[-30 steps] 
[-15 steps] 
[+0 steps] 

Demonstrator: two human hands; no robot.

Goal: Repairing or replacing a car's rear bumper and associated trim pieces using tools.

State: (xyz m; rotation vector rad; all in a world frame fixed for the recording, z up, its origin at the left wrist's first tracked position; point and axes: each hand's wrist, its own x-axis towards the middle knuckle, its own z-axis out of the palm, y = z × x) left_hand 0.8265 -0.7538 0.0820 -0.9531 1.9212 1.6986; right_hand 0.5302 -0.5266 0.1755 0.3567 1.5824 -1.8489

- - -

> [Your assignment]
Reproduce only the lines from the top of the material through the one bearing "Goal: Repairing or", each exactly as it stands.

> [Result for this task]
[-30 steps] 
[-15 steps] 
[+0 steps] 

Demonstrator: two human hands; no robot.

Goal: Repairing or replacing a car's rear bumper and associated trim pieces using tools.

This finishes the exercise.